# Ideen Projektarbeit



## member42 (2. Jul 2018)

Hallo,
für die Schule muss ich eine Projektarbeit im Bereich Informatik machen (in Gruppenarbeit), wofür wir ein halbes Jahr Zeit haben. 
Mit Java kenne ich mich recht gut aus , ich habe nur keine wirklich guten Ideen was man programmieren könnte.

Hat wer Ideen?

Danke im vorraus.


----------



## httpdigest (2. Jul 2018)

Also, wenn du was grafisches machen möchtest und vielleicht Interesse an Mathe hast und Analysis schon hattest, dann böte sich z.B. ein Function Plotter an.


----------



## Java20134 (2. Jul 2018)

Oder ein Spiel (Text-Adventure, Asteroids, ...), Verwaltungssoftware mit Datenbank, Chat, ...

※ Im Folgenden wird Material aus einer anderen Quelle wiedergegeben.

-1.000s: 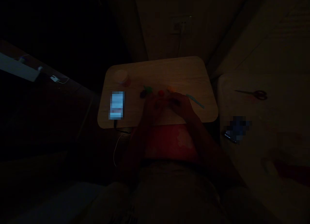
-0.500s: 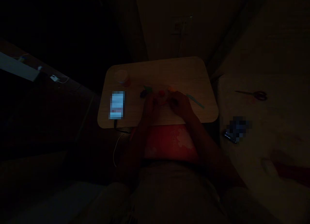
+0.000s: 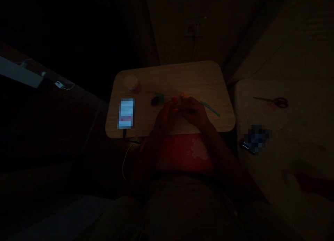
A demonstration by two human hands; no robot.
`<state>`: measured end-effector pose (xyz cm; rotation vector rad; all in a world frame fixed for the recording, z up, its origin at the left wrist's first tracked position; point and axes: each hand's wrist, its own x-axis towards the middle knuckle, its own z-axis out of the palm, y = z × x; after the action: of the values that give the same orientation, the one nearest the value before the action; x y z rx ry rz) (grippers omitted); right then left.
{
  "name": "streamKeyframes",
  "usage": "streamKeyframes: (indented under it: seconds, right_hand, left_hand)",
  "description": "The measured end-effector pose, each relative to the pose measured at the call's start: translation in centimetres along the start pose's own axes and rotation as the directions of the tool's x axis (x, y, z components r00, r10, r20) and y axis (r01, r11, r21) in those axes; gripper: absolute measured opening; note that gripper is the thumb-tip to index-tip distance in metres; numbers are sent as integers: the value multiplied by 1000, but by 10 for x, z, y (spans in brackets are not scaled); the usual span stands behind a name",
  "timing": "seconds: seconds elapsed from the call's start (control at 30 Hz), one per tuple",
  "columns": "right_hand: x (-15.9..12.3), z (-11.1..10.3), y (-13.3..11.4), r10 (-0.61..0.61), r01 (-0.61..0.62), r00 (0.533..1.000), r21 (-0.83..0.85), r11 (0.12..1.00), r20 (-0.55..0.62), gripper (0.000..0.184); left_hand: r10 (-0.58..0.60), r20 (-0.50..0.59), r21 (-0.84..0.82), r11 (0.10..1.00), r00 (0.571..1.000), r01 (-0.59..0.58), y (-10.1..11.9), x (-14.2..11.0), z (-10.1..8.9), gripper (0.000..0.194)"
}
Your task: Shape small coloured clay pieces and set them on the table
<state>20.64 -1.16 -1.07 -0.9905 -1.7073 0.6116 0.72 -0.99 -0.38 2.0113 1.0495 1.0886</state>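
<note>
The room around you is very dark, and the wood-grain tabletop [image 3: 146, 122] stands in front of you near a wall with a plugged-in socket [image 3: 194, 27]. At its far left corner is a tub [image 3: 131, 81] with a pale round top and a reddish side; you cannot tell from here whether the top is a lid, or what is inside. A lit phone [image 3: 126, 113] lies nearer you on that side, its screen blurred, with a dark cable at its lower end.

Both your forearms reach forward over the near edge. Your left hand [image 3: 166, 112] and right hand [image 3: 193, 110] face each other near the middle, fingers curled inward and the fingertips close together. A small reddish patch shows between them, but it is too dark to tell how far they are open or whether they grip anything.

The red lump [image 3: 174, 100] sits just beyond your left fingertips. The orange lump [image 3: 184, 95] is just past your right hand, with the teal stick [image 3: 212, 110] lying slantwise to its right. Left of your hands, the dark purple lump [image 3: 154, 101] and the green lump [image 3: 159, 95] sit side by side. Scissors [image 3: 281, 102] and another phone [image 3: 255, 140] lie on the pale surface [image 3: 300, 129] at your right.
</note>
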Motion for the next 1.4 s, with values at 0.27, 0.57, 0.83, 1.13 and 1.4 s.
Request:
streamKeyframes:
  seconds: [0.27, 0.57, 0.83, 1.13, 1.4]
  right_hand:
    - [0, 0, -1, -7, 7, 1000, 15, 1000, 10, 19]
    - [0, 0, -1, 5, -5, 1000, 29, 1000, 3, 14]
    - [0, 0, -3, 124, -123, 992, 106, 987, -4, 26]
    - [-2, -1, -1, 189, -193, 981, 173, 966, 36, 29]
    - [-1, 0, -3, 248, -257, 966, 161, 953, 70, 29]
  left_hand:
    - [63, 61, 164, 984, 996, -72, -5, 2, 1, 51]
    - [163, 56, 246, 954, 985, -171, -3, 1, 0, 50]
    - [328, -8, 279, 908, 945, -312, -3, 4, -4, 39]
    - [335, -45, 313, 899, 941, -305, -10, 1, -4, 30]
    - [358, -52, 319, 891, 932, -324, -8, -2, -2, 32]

Wie umfangreich soll es denn werden?


----------



## member42 (2. Jul 2018)

Java20134 hat gesagt.:


> Wie umfangreich soll es denn werden?


Wenn man ein halbes Jahr dafür Zeit hat denke, ich schon das es eher umfangreich sein muss. Soetwas wie Tetris oder 4 gewinnt habe ich schon programmiert, ich kann mir nur nicht vorstellen, das sowas gut geeignet für eine umfangreiche Projectarbeit ist.


----------



## Java20134 (2. Jul 2018)

Das stimmt. Das wäre wohl etwas wenig. Aber aus den oben genannten Ideen kannst du etwas Großes machen. Je nachdem in welche Richtung du gehen willst: Spiel, Verwaltung, ...


----------



## httpdigest (2. Jul 2018)

member42 hat gesagt.:


> Wenn man ein halbes Jahr dafür Zeit hat denke, ich schon das es eher umfangreich sein muss. Soetwas wie Tetris oder 4 gewinnt habe ich schon programmiert, ich kann mir nur nicht vorstellen, das sowas gut geeignet für eine umfangreiche Projectarbeit ist.

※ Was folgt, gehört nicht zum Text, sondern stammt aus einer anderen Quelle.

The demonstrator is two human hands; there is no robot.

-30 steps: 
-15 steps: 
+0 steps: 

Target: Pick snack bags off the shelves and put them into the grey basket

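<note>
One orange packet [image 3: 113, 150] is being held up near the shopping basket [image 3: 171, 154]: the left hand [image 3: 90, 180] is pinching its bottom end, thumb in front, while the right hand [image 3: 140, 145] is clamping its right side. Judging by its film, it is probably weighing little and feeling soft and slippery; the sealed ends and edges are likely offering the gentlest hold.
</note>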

Ein halbes Jahr klingt nach viel, aber das überschätzt man meistens. Dass du ein halbes Jahr dafür Zeit hast, heißt ja nicht, dass du 182 Tage tatsächlich daran arbeitest. Vielleicht hast du auch einfach mal zwei-drei Wochen am Stück keine Zeit dafür oder arbeitest nur 1 Tag pro Woche daran, und schwupps ist vielleicht schon der ein oder andere Monat rum.
Mein Rat: Nimm dir eher weniger denn mehr vor. Oder mache dir tatsächlich erstmal einen Ressourcenplan, wann du tatsächlich _realistisch_ Zeit finden wirst, an dem Projekt zu arbeiten. Und sei großzügig mit den Tagen, an denen du etwas anderes tust.


----------



## AliasAlreadyTaken (2. Jul 2018)

Frag nach den Mannstunden, die du da reinstecken sollst (oder die die Gruppe insgesamt da reinstecken soll) und dann schau dich an deiner Schule um, ob du irgendwie mit einem Programm ein bestehendes Problem lösen kannst.


----------



## member42 (2. Jul 2018)

Ich denke das ich jetzt doch noch was gefunden habe. Da ich hobbymäßig Schach spiele, mache ich jetzt wahrscheinlich eine Schach Ki mit Alpha Betasuche, auch wenn es bestimmt sehr aufwendig wird. (jedenfalls wenn die Ki einigermaßen gut spielen soll).


----------



## Java20134 (3. Jul 2018)

Schöne Idee. Vor allem kannst du es stufenweise aufbauen.  

1) Spiellogik auf der Konsole: Zwei Personen spielen auf der Konsole gegeneinander. Du hast also 'nur' die möglichen Bewegungen der Figuren und die Überprüfung auf Matt/Patt. 
2) Grafische Benutzeroberfläche: Umsetzung des Spiels mit Buttons, Spielfenster, ...
3) KI: Schlussendlich kann die ganz große Logik kommen. 

So hast du auch immer etwas vorzuzeigen und kannst aber immer weiter machen.


----------



## MoxxiManagarm (3. Jul 2018)

Vor einiger Zeit gab es hier einen Eintrag für einen Burger-Bestellservice:
https://www.java-forum.org/thema/objektorientierte-programmierung.181470/

Die Aufgabenstellung war hier in einer PDF sehr gut beschrieben. Das war konsolenbasiert, könnte man aber auch einfach mit einer GUI umsetzen oder mit anderen Bestellobjekten.
- Wie wäre es z.B. mit Softeis (Sorte, Becher, Streusel, Soße...)
- Oder mit Cupcakes (Teig, Füllung, Frosting, Deko...)
- Salatbar (Salat, Veredeler, Dressing...)
- Outfittery (Jacke, Pullover, Hose, Schuhe, Accessoire...)
- ...


----------